Preventive measures against deep vein thrombosis (DVT) begin at home with behavioral changes, continue at work with more body movement, and hospitalized patients should be assessed for risk factors for developing deep vein thrombosis, physicians have recommended. To help apply recommendations to achieve large-scale risk reduction for DVT, the International Society on Thrombosis and Haemostasis (ISTH) has been running a global campaign known as World Thrombosis Day (WTD), held annually on 13 October. For this year’s occasion, ISTH launched the “60 For 60 Fitness Challenge” to promote exercising “every 60 minutes with 60 seconds of muscle movement”.
Prof. Lee Lai Heng, Senior Consultant, Department of Haematology, Singapore General Hospital, said that people were becoming increasingly prone to a sedentary lifestyle as ever-advancing technology kept furnishing them with daily-life conveniences as well as indulgence in social media activities and computer games. Inadequate body movement could result in blood clots forming in blood vessels to the extent of clogging, culminating in thrombosis, along with the possibility of severe complications. There has been reports of people, who are otherwise healthy, developing deep vein thrombosis after prolonged sitting working or gaming at the computer as well as after marathon mahjong games.
Major risk factors predisposing to development of DVT include:
- Prolonged immobility, whether in or out of hospital. Blood circulation in the lower limbs slows down when the body remains immobile, eg during prolonged bed rest, being seated for long hours, especially in an awkward posture, resulting in increased susceptibility to blood-clot formation.
- Hospitalization and major surgery: More than 60% of thrombosis cases were patients who had been hospitalized for too long or afflicted by vascular trauma after surgery. Their limited movement puts them at risk.

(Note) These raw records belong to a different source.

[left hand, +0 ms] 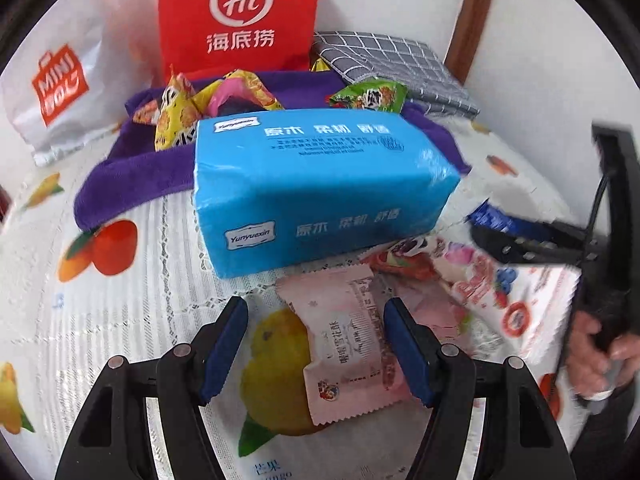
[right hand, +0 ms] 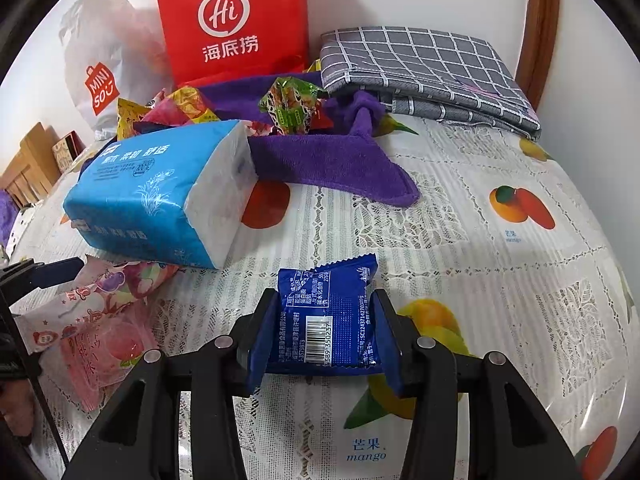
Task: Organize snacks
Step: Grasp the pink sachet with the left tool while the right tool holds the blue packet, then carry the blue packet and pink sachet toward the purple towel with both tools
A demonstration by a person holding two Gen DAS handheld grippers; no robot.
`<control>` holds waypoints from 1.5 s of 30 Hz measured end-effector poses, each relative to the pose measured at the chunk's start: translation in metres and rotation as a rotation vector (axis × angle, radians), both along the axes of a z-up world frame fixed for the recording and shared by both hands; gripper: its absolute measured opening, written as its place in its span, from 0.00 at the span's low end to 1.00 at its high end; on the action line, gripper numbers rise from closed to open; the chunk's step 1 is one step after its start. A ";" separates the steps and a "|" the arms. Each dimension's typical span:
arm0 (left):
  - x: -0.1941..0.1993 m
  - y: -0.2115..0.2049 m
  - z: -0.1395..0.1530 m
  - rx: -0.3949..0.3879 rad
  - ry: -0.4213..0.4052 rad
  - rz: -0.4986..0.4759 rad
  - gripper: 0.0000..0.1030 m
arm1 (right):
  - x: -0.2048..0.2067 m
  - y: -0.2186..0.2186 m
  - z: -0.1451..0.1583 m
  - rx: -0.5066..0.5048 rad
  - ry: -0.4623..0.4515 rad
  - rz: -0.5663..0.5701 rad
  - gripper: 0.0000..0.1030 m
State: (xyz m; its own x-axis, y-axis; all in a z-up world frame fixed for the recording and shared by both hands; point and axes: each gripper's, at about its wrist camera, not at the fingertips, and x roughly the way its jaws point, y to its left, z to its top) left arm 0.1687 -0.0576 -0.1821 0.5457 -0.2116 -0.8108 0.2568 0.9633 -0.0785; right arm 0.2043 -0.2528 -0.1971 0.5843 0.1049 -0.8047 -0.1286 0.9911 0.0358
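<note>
In the left wrist view my left gripper hangs open over a pale pink snack packet that lies flat on the fruit-print tablecloth. The left pad stands well clear of the packet and the right pad sits at its edge. My right gripper is shut on a blue snack packet, one pad against each side, barcode facing up. That blue packet and the right gripper's black finger also show at the right of the left wrist view. A purple towel holds several bright snack packets.
A blue tissue pack lies mid-table. A pink-and-white fruit snack bag lies beside the pink packet. A red paper bag, a white shopping bag and a folded grey checked cloth line the wall. A hand grips the right tool.
</note>
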 end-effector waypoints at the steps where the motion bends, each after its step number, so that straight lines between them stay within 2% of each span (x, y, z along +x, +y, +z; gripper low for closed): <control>1: 0.001 -0.002 0.000 0.013 -0.002 0.000 0.66 | 0.000 0.000 0.000 0.001 0.000 0.000 0.46; 2: 0.001 -0.001 0.001 0.013 -0.004 0.002 0.61 | -0.001 -0.001 -0.001 0.001 -0.002 0.000 0.46; 3: 0.001 0.001 0.002 0.002 -0.008 0.012 0.49 | -0.001 -0.002 0.000 0.003 -0.003 0.001 0.46; 5: 0.003 0.012 0.004 -0.028 -0.006 0.045 0.36 | 0.000 -0.003 0.001 0.017 -0.001 0.000 0.46; 6: 0.004 0.021 0.004 -0.051 -0.004 0.066 0.35 | 0.000 -0.004 0.001 0.028 0.001 0.000 0.46; 8: 0.004 0.031 0.004 -0.047 -0.006 0.094 0.35 | 0.001 -0.001 0.001 0.019 0.002 -0.001 0.46; 10: 0.002 0.039 0.005 0.018 -0.019 0.121 0.35 | 0.001 -0.001 0.001 0.012 0.002 -0.001 0.46; 13: 0.000 0.046 0.004 0.056 -0.024 0.131 0.37 | 0.001 -0.001 0.001 0.015 0.002 -0.001 0.46; 17: -0.001 0.053 0.001 0.056 -0.015 0.134 0.49 | 0.001 0.001 0.000 0.003 0.000 -0.001 0.46; 20: 0.002 0.043 0.001 0.117 -0.018 0.132 0.62 | 0.001 0.001 0.000 -0.004 -0.001 0.000 0.46; 21: 0.004 0.044 0.001 0.106 -0.013 0.133 0.62 | 0.001 0.001 0.000 -0.003 -0.001 0.000 0.46; 24: 0.006 0.051 0.001 0.051 -0.003 0.139 0.62 | 0.000 0.005 0.000 -0.019 0.000 0.002 0.46; 28: 0.005 0.046 0.000 0.077 -0.009 0.138 0.62 | 0.000 0.004 0.000 -0.021 -0.001 0.003 0.47; 30: 0.005 0.051 0.002 0.060 -0.013 0.152 0.49 | 0.000 0.004 0.001 -0.020 -0.001 0.003 0.47; 31: 0.004 0.054 0.003 0.043 -0.015 0.160 0.48 | 0.000 0.003 0.003 -0.008 0.001 0.002 0.47; 33: 0.004 0.059 0.004 0.012 -0.017 0.171 0.38 | -0.001 0.004 0.000 -0.011 0.002 0.003 0.47; 36: -0.001 0.061 0.007 -0.023 -0.032 0.163 0.33 | -0.002 0.004 -0.001 -0.009 0.002 0.003 0.47; 40: -0.004 0.055 0.008 -0.019 -0.050 0.140 0.32 | 0.000 0.000 0.000 0.000 0.001 0.002 0.46; 45: -0.001 0.058 0.002 -0.036 -0.025 0.144 0.33 | -0.001 -0.002 0.000 0.013 -0.008 -0.002 0.45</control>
State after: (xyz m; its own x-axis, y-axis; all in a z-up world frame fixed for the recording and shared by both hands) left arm 0.1674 0.0001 -0.1798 0.5924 -0.1586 -0.7899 0.1188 0.9869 -0.1090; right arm 0.2038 -0.2549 -0.1974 0.5913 0.1142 -0.7984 -0.1267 0.9908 0.0479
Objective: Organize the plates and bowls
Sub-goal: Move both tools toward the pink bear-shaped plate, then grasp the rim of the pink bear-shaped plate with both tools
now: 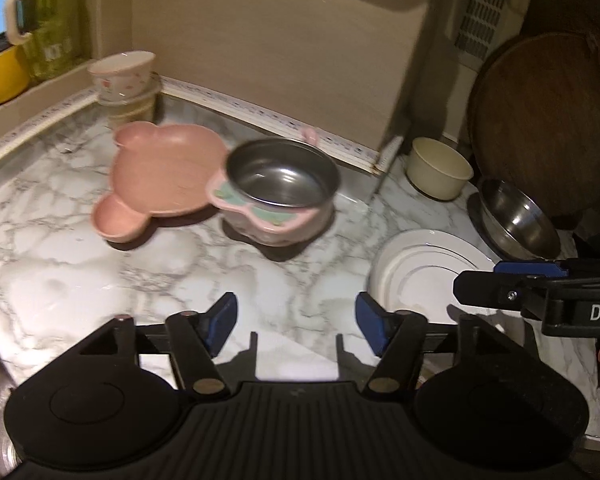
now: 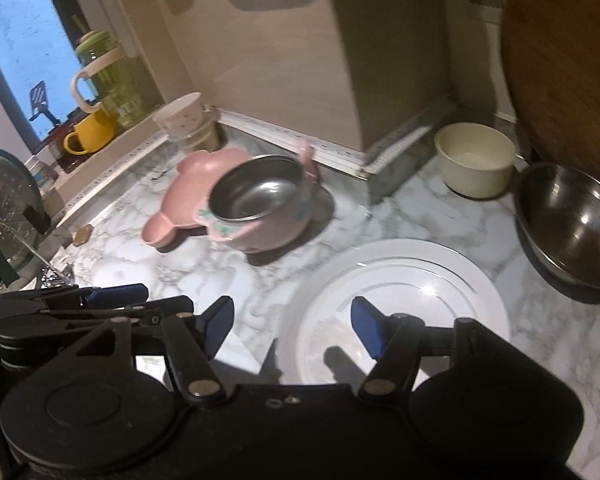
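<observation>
A pink bear-shaped plate lies on the marble counter. A steel-lined pink bowl sits beside it, its handle over the plate's edge. A white plate lies to the right. A cream bowl and a steel bowl stand further right. Stacked small bowls sit in the back corner. My left gripper is open and empty above bare counter. My right gripper is open and empty, its right finger over the white plate's near edge.
A round wooden board leans at the right wall. A green jug and yellow mug stand on the window ledge. A glass lid and sink fittings are at the left. A wall column juts into the counter.
</observation>
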A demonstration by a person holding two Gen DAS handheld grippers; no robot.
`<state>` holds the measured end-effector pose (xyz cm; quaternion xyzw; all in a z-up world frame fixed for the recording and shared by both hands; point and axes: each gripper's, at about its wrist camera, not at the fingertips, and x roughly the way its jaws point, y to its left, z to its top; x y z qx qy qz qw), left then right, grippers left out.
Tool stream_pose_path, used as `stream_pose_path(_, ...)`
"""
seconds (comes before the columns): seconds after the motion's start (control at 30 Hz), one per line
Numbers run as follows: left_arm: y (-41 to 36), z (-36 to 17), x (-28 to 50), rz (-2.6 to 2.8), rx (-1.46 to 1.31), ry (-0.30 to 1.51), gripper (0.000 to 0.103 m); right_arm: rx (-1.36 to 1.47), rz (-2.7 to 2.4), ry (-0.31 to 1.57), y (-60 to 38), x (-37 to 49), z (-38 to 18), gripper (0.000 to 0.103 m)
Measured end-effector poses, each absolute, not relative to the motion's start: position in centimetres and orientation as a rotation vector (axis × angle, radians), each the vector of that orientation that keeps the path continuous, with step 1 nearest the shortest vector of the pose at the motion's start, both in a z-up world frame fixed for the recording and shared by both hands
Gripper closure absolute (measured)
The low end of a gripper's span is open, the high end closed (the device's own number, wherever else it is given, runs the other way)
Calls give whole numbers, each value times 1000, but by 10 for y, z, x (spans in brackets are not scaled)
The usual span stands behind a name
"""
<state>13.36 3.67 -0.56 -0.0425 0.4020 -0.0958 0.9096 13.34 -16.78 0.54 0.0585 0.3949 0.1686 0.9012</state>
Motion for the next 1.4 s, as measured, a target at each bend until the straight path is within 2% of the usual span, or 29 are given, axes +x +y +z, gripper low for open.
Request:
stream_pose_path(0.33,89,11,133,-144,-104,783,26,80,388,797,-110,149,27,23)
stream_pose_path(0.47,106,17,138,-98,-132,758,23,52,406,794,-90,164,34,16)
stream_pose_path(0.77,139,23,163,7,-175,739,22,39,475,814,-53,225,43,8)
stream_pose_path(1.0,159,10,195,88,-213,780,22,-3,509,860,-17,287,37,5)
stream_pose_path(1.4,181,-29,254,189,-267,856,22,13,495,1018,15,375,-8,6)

- Hospitalization and Severe illnesses: Patients with debilitative heart and lung diseases and those with severe infections and inflammatory conditions are prone to developing DVT during hospitalization.
- Cancer and cancer treatment – Compared with healthy people, cancer patients are 4 times more likely to develop thrombosis, which may then hinder their cancer treatment
- Oral contraceptives, hormone replacement and pregnancy: Estrogen-based oral contraceptives and medications increase the levels of clotting factors, thus predisposing to blood clots. Pregnant women are also at increased risk, as their blood becomes thickened throughout their pregnancy and the first 6 weeks after childbirth. In the general population, risks of VTE in healthy women who are on hormonal medications or pregnant is low; but in the presence of other additional risk actors, the VTE risks increases substantially.
- Cigarette’s smoking and obesity are well established risk factors for atherosclerotic diseases have also been found to increase the risk of venous thromboembolism.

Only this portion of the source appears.